Insgesamt haben 59 Kinder aus allen Altersklassen an der Umfrage teilgenommen: 21 Kinder im Alter zwischen 0 und 3 Jahren, 27 Kinder im Alter zwischen 4 und 6 Jahren und elf Kinder im Alter zwischen 7 und 11 Jahren. Zusätzlich haben sich auch die Eltern und Begleitpersonen mit Wünschen und Anregungen eingebracht: 44 Antworten gingen bei den Fragen ein, die sich explizit an die Begleitpersonen der Kinder richteten.

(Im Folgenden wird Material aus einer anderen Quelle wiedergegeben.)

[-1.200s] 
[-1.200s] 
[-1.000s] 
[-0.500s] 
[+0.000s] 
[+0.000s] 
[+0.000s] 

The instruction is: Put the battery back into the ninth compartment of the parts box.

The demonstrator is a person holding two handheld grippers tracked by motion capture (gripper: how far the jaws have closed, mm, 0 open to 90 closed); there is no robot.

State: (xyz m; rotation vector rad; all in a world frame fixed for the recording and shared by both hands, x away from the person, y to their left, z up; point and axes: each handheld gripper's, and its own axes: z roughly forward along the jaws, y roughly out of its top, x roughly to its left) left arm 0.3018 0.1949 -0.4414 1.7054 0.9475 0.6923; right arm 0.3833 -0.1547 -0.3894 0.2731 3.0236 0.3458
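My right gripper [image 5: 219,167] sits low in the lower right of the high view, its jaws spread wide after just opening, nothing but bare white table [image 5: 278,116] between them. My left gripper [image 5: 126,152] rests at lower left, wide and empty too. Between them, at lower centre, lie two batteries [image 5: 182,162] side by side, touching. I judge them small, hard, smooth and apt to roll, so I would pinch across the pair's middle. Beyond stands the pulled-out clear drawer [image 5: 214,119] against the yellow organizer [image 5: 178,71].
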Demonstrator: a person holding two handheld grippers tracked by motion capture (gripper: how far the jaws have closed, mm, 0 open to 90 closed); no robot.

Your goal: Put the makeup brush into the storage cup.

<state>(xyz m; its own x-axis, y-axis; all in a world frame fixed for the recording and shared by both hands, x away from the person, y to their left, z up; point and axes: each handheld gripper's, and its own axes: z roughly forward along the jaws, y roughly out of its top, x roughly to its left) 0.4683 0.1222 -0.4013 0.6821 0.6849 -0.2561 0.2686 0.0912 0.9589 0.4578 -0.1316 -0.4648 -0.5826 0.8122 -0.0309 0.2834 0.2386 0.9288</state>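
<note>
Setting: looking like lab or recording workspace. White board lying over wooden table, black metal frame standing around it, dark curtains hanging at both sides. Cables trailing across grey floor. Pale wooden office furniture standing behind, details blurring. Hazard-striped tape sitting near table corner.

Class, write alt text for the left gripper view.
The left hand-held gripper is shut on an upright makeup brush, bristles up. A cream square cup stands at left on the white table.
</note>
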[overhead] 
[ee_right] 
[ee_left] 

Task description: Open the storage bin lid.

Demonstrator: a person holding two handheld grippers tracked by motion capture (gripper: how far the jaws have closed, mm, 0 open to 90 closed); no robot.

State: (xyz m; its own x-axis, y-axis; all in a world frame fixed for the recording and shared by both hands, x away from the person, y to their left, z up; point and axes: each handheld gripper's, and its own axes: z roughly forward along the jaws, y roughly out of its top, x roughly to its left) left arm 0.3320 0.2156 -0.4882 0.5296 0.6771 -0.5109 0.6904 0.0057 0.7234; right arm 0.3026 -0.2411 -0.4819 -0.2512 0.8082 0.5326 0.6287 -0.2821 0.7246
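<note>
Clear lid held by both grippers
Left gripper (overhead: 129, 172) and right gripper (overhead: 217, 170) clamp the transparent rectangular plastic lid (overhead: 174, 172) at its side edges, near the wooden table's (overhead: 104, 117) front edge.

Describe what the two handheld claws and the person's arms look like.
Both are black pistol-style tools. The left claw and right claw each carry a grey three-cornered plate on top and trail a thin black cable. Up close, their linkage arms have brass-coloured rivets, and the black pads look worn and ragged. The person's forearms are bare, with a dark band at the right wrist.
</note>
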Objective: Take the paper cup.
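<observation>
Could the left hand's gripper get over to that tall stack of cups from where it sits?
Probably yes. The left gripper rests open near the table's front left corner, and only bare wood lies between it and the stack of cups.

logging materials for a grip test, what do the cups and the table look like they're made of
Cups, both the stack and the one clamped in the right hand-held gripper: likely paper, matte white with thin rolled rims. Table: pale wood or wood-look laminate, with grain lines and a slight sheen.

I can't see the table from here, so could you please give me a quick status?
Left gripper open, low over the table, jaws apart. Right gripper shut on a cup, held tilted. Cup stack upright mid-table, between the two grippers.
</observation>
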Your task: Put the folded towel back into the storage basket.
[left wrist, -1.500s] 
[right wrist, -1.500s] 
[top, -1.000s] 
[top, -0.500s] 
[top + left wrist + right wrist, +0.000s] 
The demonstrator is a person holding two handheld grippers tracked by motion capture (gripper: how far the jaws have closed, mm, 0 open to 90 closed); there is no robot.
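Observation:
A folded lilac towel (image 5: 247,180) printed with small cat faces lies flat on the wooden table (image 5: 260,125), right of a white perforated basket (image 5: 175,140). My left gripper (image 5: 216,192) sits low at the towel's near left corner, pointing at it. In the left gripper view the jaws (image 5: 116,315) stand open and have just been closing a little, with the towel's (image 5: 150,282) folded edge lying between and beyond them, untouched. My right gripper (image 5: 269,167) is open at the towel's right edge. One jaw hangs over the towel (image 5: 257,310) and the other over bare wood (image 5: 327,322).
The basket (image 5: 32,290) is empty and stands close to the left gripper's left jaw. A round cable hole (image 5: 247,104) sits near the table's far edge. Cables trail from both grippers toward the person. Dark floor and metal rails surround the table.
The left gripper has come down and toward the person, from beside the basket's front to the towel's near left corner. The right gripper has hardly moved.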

Die Kinder konnten über verschiedene Spielgeräte-Varianten abstimmen. So wurde beispielsweise nach dem bevorzugten Schaukelsitz, der Art der Rutsche und der Klettermöglichkeit gefragt. Aufgrund des begrenzten Platzes und der Hanglage sowie der bestehenden Bepflanzung vor Ort wurden den Kindern mögliche Varianten der Spielgeräte vorgegeben. Darüber hinaus konnten die Kinder und Begleitpersonen zusätzliche Wünsche äußern.
Die Ergebnisse
Aus den Stimmen und Wünschen der Kinder und Begleitpersonen ergeben sich folgende Anforderungen an den neuen Spielplatz: Die Schaukel soll mit einem normalen Schaukelsitz ausgestattet werden, die Röhrenrutsche soll kurvig sein. Die Klettermöglichkeit soll möglichst auf verschiedenen Ebenen stattfinden und ein Rollen-/Themenspiel oder eine Musiktafel beinhalten.
Die Kinder wünschen sich Versteckmöglichkeiten, die gegebenenfalls in die Bepflanzung integriert werden können. Bäume und Sträucher, die sowohl als Sonnenschutz dienen und das Klima positiv beeinflussen, sollen erhalten bleiben. Eine klare Wegeführung und Abstellmöglichkeiten für Fahrräder sind für die Spielplatzbesuchenden hingegen nicht so wichtig. Erhalten werden soll in jedem Fall die Picknickbank. Als zusätzliches Spielgerät haben sich die Kinder ein Karussell gewünscht. Nach dem aktuellen Planungsstand reicht das zur Verfügung stehende Budget jedoch nicht mehr aus, um ein zusätzliches Gerät zu finanzieren.
Eine detaillierte Übersicht über die Abstimmungsergebnisse gibt es hier.
Wie geht es weiter?
Auf Grundlage der Ergebnisse haben nun die Detailplanungen begonnen. Derzeit werden von verschiedenen Herstellern Vorschläge für Spielgeräte eingeholt, die den örtlichen Anforderungen und den Wünschen der Kinder entsprechen. In einer zweiten Beteiligungsphase ab Ende März sollen die Kinder und Eltern noch einmal die Gelegenheit erhalten, die konkreten Vorschläge zu bewerten und abzustimmen, welche Variante am Ende umgesetzt wird. Der Umbau des Spielplatzes ist für das zweite Halbjahr 2025 vorgesehen. Für die Sanierung stehen Haushaltsmittel in Höhe von 60.000 Euro bereit.